Debut de section - PermalienPhoto de Elisabeth Doineau

Nous avons besoin d’une déclinaison par territoire, et il est très important, notamment, que les élus locaux puissent diffuser les résultats des mesures qu’ils effectuent.

Pourriez-vous apporter les clarifications nécessaires et faire confiance aux élus locaux, notamment aux élus départementaux, …

Sourires.

Debut de section - PermalienPhoto de Elisabeth Doineau

… qui s’investissent beaucoup dans les politiques de santé ?

Debut de section - PermalienPhoto de Gérard Larcher

La parole est à Mme la ministre des solidarités et de la santé.

Debut de section - Permalien
Agnès Buzyn

Madame la sénatrice Élisabeth Doineau, j’ai écouté vos remarques avec attention. Vous parcourez tout le territoire pour voir comment s’organise le plan d’accès aux soins, et les propositions que vous nous soumettez sont issues de votre expérience.

Je suis d’accord avec vous : une relation de confiance doit se nouer avec les élus locaux pour déployer notre stratégie de transformation du système de santé. Nous avons d’ores et déjà créé, pour l’examen du projet de loi Santé, un groupe de contact avec les grandes associations d’élus – AMF, ARF, ADF –, chargé d’examiner les étapes de la discussion du texte et sa future mise en œuvre.

Je veux également que les élus locaux soient beaucoup plus impliqués qu’ils ne le sont aujourd’hui dans les décisions de santé. Lors de l’examen du projet de loi à l’Assemblée nationale, les députés ont prévu une participation des élus locaux aux conseils territoriaux de santé. Les parlementaires, députés et sénateurs, siégeront également au conseil de surveillance des ARS, et ils seront impliqués dans les décisions de santé territoriales.

C’est aujourd’hui le contrat que je veux conclure avec les citoyens : rien ne se fera sans les élus locaux. Je rencontre tous les mois les directeurs généraux des agences régionales de santé et leur rappelle que la transformation de notre système passera par une concertation avec les territoires et une compréhension de leurs besoins, tout en tenant compte des contraintes liées à la sécurité des soins. C’est mon unique boussole en tant que ministre des solidarités et de la santé.

Debut de section - PermalienPhoto de Gérard Larcher

Mes chers collègues, je vous remercie d’avoir assisté nombreux à ce débat qui a duré plus de quatre heures.

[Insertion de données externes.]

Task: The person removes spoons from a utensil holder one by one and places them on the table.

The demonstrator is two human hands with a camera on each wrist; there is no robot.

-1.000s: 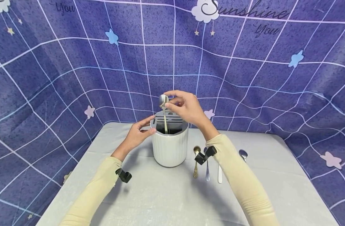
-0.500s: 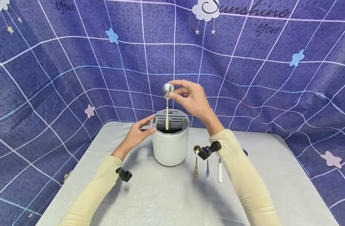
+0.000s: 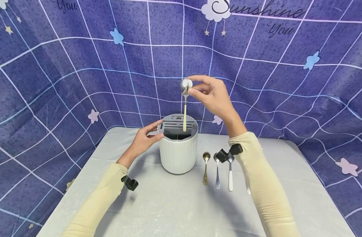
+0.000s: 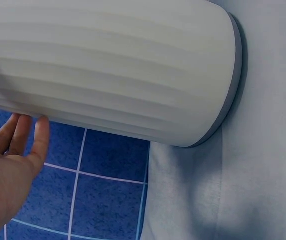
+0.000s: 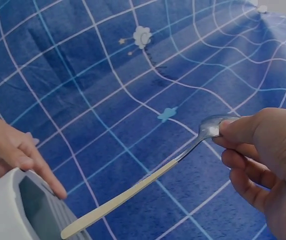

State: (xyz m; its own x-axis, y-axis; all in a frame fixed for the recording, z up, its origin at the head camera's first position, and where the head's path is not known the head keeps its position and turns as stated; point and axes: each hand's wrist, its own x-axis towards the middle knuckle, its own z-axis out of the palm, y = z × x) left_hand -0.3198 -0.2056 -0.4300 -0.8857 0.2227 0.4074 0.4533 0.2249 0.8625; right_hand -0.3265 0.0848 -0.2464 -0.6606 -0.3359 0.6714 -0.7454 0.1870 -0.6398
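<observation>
My right hand (image 3: 214,95) pinches a spoon (image 3: 185,113) by its silver bowl, with the cream handle hanging down. In the right wrist view the handle (image 5: 128,197) slants toward the holder's opening. A white ribbed utensil holder (image 3: 178,156) with a slotted grey top (image 3: 179,122) and an open front compartment stands upright on the table. The handle's tip overlaps that opening in the head view. My left hand (image 3: 143,141) holds the holder's left rim, thumb in front and fingers farther back; its fingertips (image 4: 42,125) meet the ribbed wall in the left wrist view.
On the cloth-covered table (image 3: 169,207), right of the holder, lie a bronze-coloured spoon (image 3: 205,168), a silver spoon (image 3: 217,174) and a white-handled spoon (image 3: 230,179). Another handle end (image 3: 248,188) shows beside my right sleeve. A purple patterned curtain (image 3: 124,82) surrounds the table.
My right hand has moved up and to the right with the spoon, raising its handle out of the holder's front compartment. The left hand has stayed at the rim.
</observation>
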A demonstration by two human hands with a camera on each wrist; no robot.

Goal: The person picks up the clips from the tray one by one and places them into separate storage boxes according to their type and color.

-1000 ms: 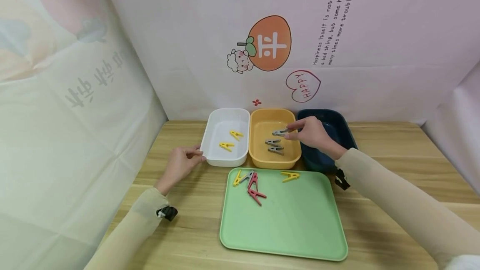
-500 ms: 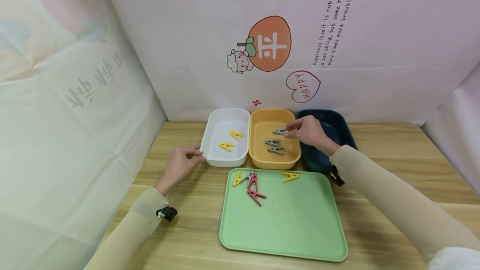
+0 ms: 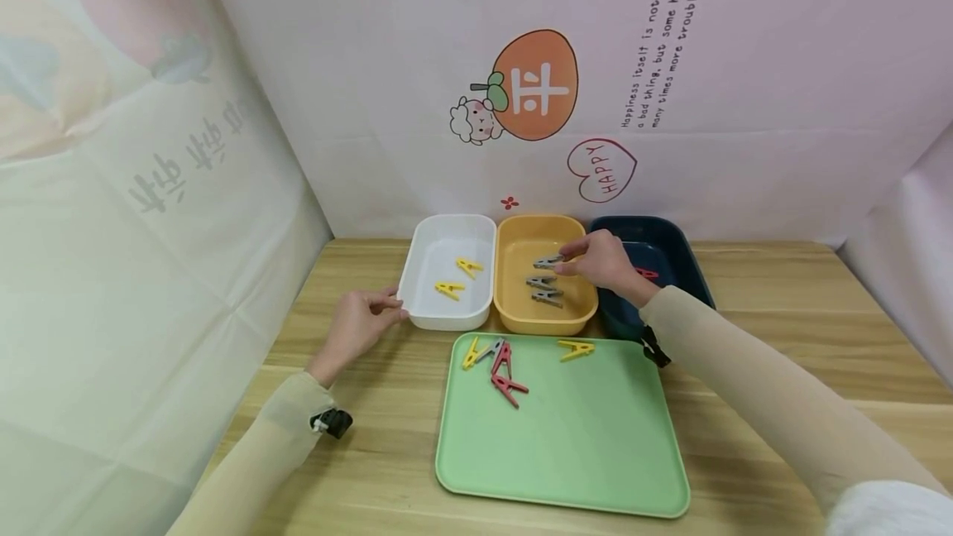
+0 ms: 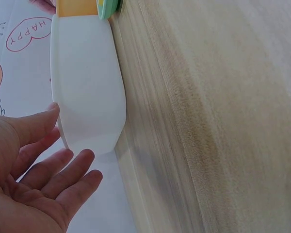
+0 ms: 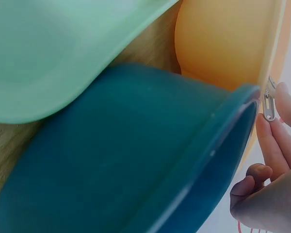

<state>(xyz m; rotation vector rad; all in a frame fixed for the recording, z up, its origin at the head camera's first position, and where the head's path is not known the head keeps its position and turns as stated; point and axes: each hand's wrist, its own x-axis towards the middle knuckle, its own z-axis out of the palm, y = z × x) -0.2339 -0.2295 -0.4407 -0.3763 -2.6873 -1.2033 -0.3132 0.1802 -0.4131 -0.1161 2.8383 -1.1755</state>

Je remercie M. le Premier ministre, Mmes et MM. les ministres, et je félicite tout particulièrement M. le ministre chargé des relations avec le Parlement, dont j’ai pu apprécier le rôle de chef d’orchestre tout au long de l’exercice.

Ce débat n’est qu’une étape d’une réflexion à laquelle il m’apparaît indispensable que le Sénat soit associé, avec sa préoccupation particulière pour les territoires et les citoyens.

Applaudissements.

Debut de section - PermalienPhoto de Gérard Larcher

Mes chers collègues, nous allons maintenant interrompre nos travaux ; nous les reprendrons à vingt-deux heures dix.

La séance est suspendue.

La séance, suspendue à vingt heures trente-cinq, est reprise à vingt-deux heures dix, sous la présidence de M. Jean-Marc Gabouty.